Abbasi is alleged to have been kept in isolation for 18 months and was left so traumatized that he suffered hallucinations and panic attacks.

Tuesday the four Britons touched down on British soil at 5:02 p.m., after a battle by their families to secure their release. They had been picked up from Guantánamo Bay, land controlled by the United States on Cuba’s southeast tip, and flown directly to RAF Northolt, London.

Abbasi, 24, is the only one allegedly detained on the battlefield, in Afghanistan in December 2001. Richard Belmar, 25, and Moazzam Begg, 37, reportedly were arrested in Pakistan, while Martin Mubanga, 32, was detained in Zambia.

The fresh allegations of abuse of British detainees and their suffering came from Gitanjali Gutierrez, the U.S. lawyer for Abbasi. Gutierrez met with Abbasi, who comes from Croydon, south London, in Guant´namo last week, where he alleged that he was kept in isolation for 18 months in a windowless cell, he could not go outside to exercise, guards were removed to deny him any human contact (and monitored him by a remote camera), he was repeatedly injected with an unknown substance that triggered psychosis and he feared he would be beaten if he refused to comply with his captors.

Gutierrez, whose comments are subject to censorship by the U.S. military, told the Guardian her client was showing clear signs of the debilitating post-traumatic stress disorder and suffering panic attacks. She said: “The time in isolation led to mental breakdowns, he was talking to himself, hallucinating, sitting in the corner.

“We talked about the difficulties of reintegrating into regular life after the abuses and isolation he suffered. He had periods of psychosis that corresponded with the injections.” Three British detainees released last year also said they had been given mystery injections.

After touching down on British soil the four Britons were arrested under Section 41 of the Terrorism Act of 2000, suspected of involvement in the commission, preparation or instigation of acts of terrorism.

Sir John Stevens, the metropolitan police commissioner who made the decision to arrest, said: “The intelligence and the information was put to me over the weekend,” he said. “I have no other option but to arrest them. If their answers are satisfactory, then they will be released as soon as we can arrange it.” Police said they would be medically examined before interrogation. Because of the “unique circumstances” a family member would be allowed to see them, probably Wednesday. Muslim groups and the men’s families condemned the arrests.
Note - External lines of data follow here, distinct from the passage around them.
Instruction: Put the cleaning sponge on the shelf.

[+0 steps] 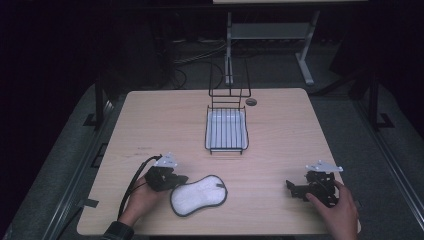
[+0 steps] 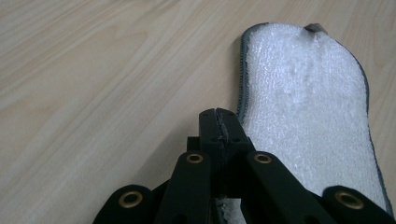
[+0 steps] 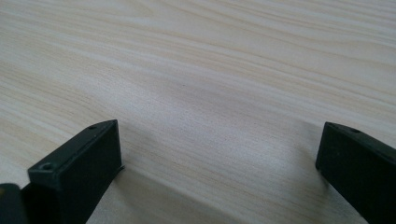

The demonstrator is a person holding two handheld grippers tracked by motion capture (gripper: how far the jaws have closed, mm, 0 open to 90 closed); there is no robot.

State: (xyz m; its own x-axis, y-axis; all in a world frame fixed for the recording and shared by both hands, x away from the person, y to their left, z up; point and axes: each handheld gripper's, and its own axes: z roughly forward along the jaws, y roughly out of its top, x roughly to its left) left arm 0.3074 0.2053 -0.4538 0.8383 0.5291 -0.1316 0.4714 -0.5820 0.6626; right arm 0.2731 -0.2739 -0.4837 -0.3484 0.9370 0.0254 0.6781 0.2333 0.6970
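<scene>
A white terry cloth (image 1: 199, 195) with a dark grey trim lies flat near the table's front edge, left of centre. My left gripper (image 1: 181, 179) lies low at its left end. In the left gripper view its jaws (image 2: 219, 125) are pressed together along the cloth's (image 2: 308, 107) trimmed edge. A thin strip of trim shows in the seam between them, and white pile shows behind the pads. My right gripper (image 1: 291, 187) rests on the bare wood at the front right, held by a hand. Its jaws (image 3: 219, 154) stand wide apart with nothing between them.
A black wire rack (image 1: 226, 131) with a white tray under it stands at the table's middle back, its tall wire frame at the far end. A small round dark grommet (image 1: 251, 102) sits beside it. The wooden table (image 1: 150, 125) is edged by dark floor.
</scene>
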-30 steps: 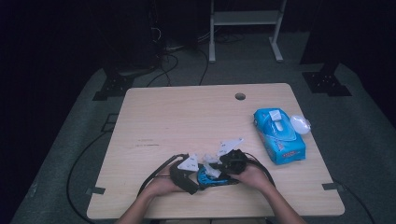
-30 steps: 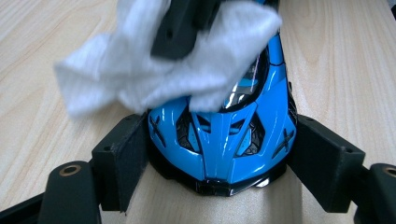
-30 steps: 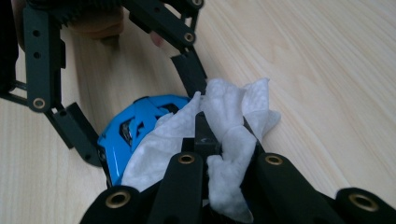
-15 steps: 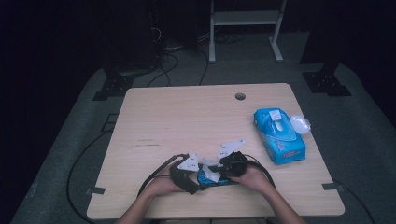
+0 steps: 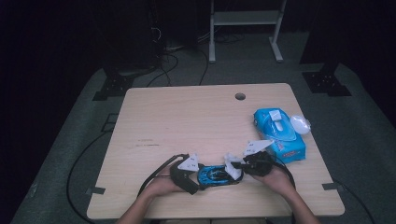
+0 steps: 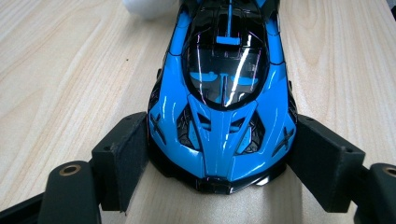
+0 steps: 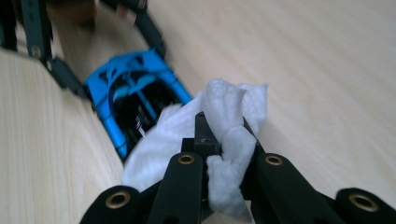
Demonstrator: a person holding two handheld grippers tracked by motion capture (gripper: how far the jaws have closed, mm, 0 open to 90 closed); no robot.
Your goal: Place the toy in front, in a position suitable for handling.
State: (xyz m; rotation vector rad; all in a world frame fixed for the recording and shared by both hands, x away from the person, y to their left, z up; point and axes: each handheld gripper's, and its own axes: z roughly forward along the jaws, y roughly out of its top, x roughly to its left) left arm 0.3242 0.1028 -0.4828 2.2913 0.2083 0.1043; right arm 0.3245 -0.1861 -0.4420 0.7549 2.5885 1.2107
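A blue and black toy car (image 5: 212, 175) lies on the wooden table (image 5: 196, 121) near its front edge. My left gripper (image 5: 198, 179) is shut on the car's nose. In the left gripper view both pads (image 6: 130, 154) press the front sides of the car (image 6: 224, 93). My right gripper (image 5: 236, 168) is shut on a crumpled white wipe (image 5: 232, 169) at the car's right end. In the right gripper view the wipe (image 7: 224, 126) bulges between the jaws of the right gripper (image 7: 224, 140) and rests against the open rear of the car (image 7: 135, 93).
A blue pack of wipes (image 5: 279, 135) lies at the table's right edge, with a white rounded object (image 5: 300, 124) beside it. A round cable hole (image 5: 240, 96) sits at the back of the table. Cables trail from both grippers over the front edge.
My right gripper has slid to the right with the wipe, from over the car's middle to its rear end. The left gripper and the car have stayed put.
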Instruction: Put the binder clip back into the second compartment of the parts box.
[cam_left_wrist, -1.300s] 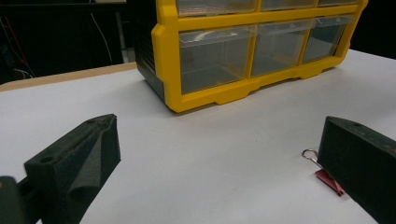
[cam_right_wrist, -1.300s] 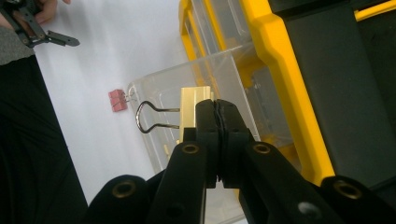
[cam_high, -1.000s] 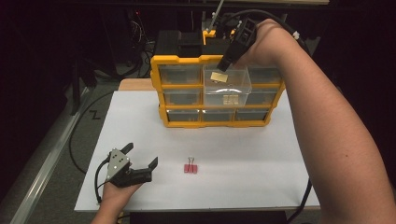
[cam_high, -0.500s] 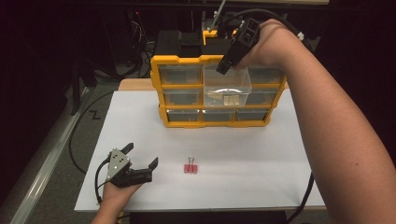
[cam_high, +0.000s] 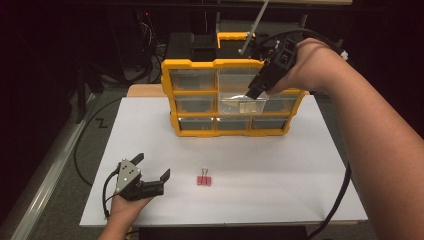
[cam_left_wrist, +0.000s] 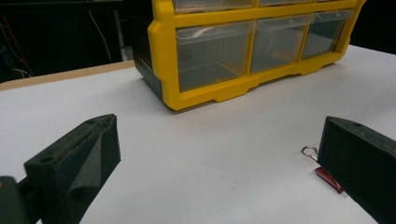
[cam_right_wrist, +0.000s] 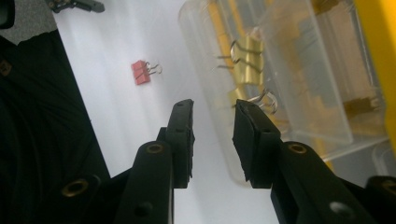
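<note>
Hovering our right gripper (cam_high: 254, 91) over the pulled-out middle drawer (cam_high: 243, 104) of the yellow organizer (cam_high: 172, 95), jaws pointing down and left in the high view. Jaws have just been opening; in the right gripper view (cam_right_wrist: 212, 116) they stand a little apart with nothing between them, pads bare. Drawer (cam_right_wrist: 299, 70) is clear plastic, with gold clips (cam_right_wrist: 246, 63) lying inside, one just past the jaw tips. High view shows the same gold clips (cam_high: 246, 106) in the drawer below the gripper.

Our left gripper (cam_high: 150, 172) rests near the front left of the white bench (cam_high: 280, 165), held low in our left hand (cam_high: 125, 207), jaws wide apart and empty. Left gripper view (cam_left_wrist: 212, 154) confirms: both jaws well apart, only bench between them.

Red clip (cam_high: 204, 179) lies flat on the bench, just right of the left gripper, well apart from the organizer. In the left gripper view the red clip (cam_left_wrist: 327, 178) sits partly hidden behind the right-hand jaw, its wire loop sticking out. It also shows in the right gripper view (cam_right_wrist: 141, 72), far off on the bench.
</note>
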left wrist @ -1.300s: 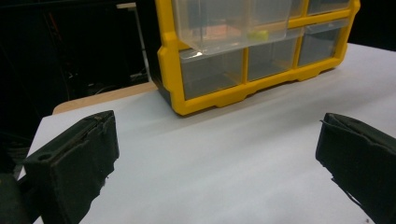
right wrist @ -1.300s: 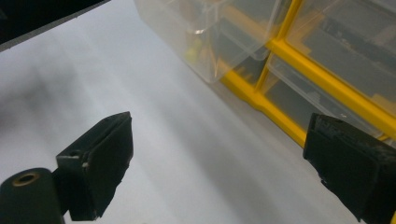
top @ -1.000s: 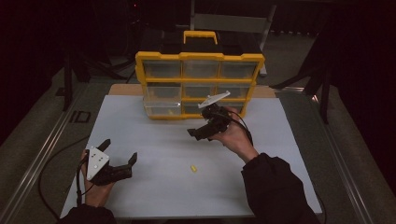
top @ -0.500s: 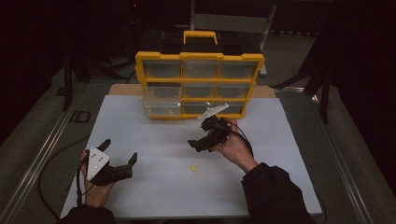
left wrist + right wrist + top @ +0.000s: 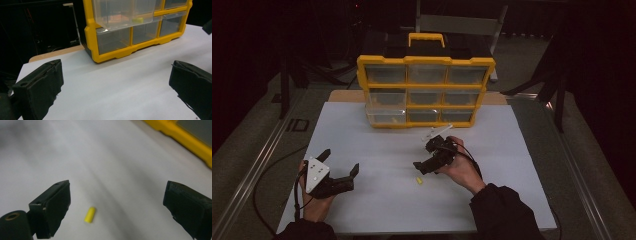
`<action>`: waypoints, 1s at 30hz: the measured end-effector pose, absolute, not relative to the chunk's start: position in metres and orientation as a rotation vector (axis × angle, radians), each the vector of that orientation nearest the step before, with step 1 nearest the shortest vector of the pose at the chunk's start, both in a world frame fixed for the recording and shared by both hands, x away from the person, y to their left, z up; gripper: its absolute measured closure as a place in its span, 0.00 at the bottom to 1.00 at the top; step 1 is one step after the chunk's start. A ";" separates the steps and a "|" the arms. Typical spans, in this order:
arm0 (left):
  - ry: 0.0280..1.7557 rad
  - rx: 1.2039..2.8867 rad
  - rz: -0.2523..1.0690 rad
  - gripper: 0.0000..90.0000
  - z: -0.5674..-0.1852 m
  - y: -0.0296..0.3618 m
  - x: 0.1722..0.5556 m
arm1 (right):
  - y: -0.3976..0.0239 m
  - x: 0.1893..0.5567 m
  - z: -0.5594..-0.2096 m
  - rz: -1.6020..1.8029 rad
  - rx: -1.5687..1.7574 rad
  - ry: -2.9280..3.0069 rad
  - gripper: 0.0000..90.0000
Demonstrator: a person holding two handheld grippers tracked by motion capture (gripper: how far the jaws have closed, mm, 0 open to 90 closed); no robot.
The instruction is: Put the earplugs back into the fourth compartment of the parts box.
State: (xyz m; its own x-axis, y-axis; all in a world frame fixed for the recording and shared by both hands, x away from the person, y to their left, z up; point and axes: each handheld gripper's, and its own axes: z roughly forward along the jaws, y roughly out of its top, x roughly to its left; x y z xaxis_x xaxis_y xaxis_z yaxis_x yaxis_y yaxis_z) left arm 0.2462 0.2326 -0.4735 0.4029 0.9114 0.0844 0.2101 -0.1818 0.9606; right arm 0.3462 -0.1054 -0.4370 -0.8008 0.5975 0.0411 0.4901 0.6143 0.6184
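Left black two-jaw gripper (image 5: 339,165) low at near left, jaws wide apart. Right black two-jaw gripper (image 5: 426,159) angled downward, jaws spread.

The white surface (image 5: 377,150) lies bare between the two hand-held grippers, so the way across its near half is open apart from a small yellow piece (image 5: 418,180) just beside the right hand-held gripper (image 5: 428,161). At the far edge the yellow drawer organizer (image 5: 426,91) walls off the middle, and its lower left drawer (image 5: 384,113) juts out over the surface.
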 end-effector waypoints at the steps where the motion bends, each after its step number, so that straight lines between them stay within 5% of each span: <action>1: 1.002 1.652 0.871 0.00 -0.474 0.233 0.246 | -0.105 0.345 -0.439 0.937 0.911 2.671 0.08; 30: 1.002 1.649 0.869 0.00 -0.473 0.232 0.246 | -0.094 0.332 -0.481 0.804 0.913 2.789 0.15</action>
State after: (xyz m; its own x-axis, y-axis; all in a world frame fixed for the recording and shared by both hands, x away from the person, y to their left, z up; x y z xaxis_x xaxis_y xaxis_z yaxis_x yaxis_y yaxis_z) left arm 0.2461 0.2321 -0.4733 0.4036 0.9113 0.0816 0.2090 -0.1787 0.9615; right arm 0.3323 -0.0940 -0.4807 -0.8157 0.5745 0.0679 0.5224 0.6812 0.5128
Intelligence officials suggested Tuesday that there was no evidence any of the four presented a security threat. They expected all four to be released quickly, but insisted that the length of detention was up to the police. Muslim leaders who met with Britain’s top anti-terrorism officer, assistant commissioner David Veness, claimed he said the men would only be charged if they admitted criminal acts.
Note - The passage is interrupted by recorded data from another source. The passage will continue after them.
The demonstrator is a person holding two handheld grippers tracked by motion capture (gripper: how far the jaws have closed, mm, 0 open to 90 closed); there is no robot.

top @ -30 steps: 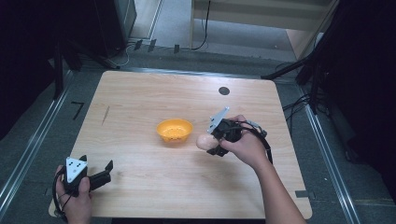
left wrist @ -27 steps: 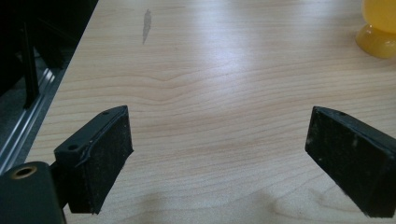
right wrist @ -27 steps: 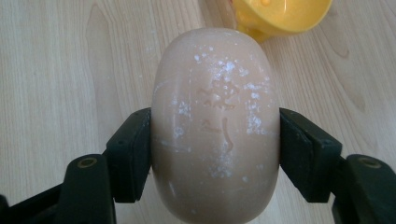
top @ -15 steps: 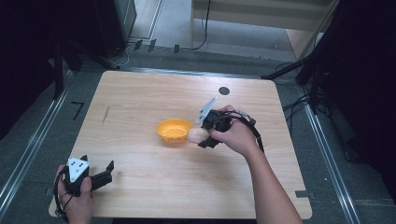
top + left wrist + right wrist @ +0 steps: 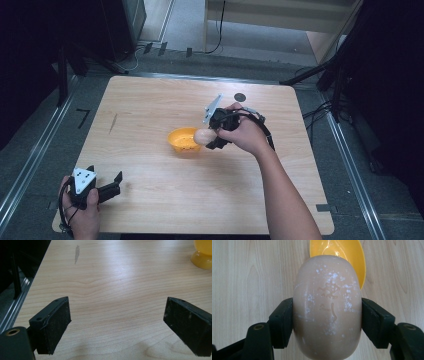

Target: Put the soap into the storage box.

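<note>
A pale pink oval bar of soap (image 5: 327, 307) is clamped between the two black jaws of my right gripper (image 5: 327, 320), which is shut on it. In the high view the soap (image 5: 202, 136) hangs at the right rim of a small yellow bowl (image 5: 183, 140) near the table's middle, with the right gripper (image 5: 210, 137) just right of the bowl. The bowl (image 5: 342, 255) lies beyond and below the soap in the right gripper view. My left gripper (image 5: 116, 184) rests near the table's front left corner, open with nothing between its pads (image 5: 56, 322). The bowl's foot (image 5: 202, 255) is far off in the left gripper view.
The light wooden table (image 5: 150, 110) has a small dark round mark (image 5: 240, 97) near its far edge and a faint streak (image 5: 113, 123) at the left. Metal rails and dark floor run along both sides. Cables lie on the floor beyond the far edge.
My right hand has carried the soap leftward and slightly up, from right of the bowl to its right rim. The left gripper has stayed where it was.
</note>
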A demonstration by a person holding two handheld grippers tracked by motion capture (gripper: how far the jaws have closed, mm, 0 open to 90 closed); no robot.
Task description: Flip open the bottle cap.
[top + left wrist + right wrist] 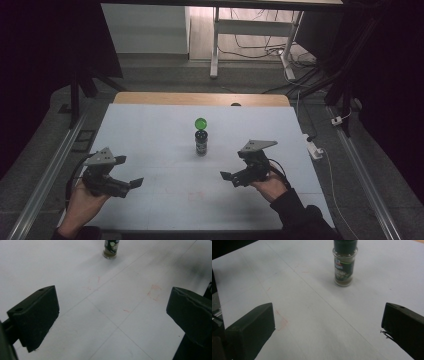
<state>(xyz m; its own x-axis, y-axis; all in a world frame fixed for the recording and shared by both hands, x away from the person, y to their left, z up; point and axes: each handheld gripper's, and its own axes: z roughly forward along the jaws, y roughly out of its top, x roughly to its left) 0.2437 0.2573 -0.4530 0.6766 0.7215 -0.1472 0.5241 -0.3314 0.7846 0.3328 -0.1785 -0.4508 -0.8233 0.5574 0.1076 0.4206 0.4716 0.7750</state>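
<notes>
A small spice jar with a dark cap stands upright near the middle of the white table top. A green ball sits on its cap. My left gripper is at the near left, open, jaws pointing right across the table. My right gripper is at the near right, also open, jaws pointing left. In the left gripper view the open gripper has bare table between its jaws and the jar far off. In the right gripper view the open gripper is empty too, with the jar ahead.
The white top lies on a wooden table. Metal rails run along both sides. On the floor to the right lie a white power strip and cables. A desk frame stands beyond the far edge. Faint red marks show on the white top.
</notes>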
The four have been questioned at Guantánamo Bay up to nine times by MI5 officers. Any intelligence relevant to the war on terror would have been acted on already by Britain or the United States, anti-terrorism officials suggest. The four flew back to Britain on an RAF-C-17 military aircraft, accompanied by Scotland Yard anti-terrorist officers and two independent observers, one a Muslim. Police videoed the flight to guard against claims of ill treatment.

Up to 550 Muslim men remain in Guantánamo, including at least six British residents whom the government has declined to represent.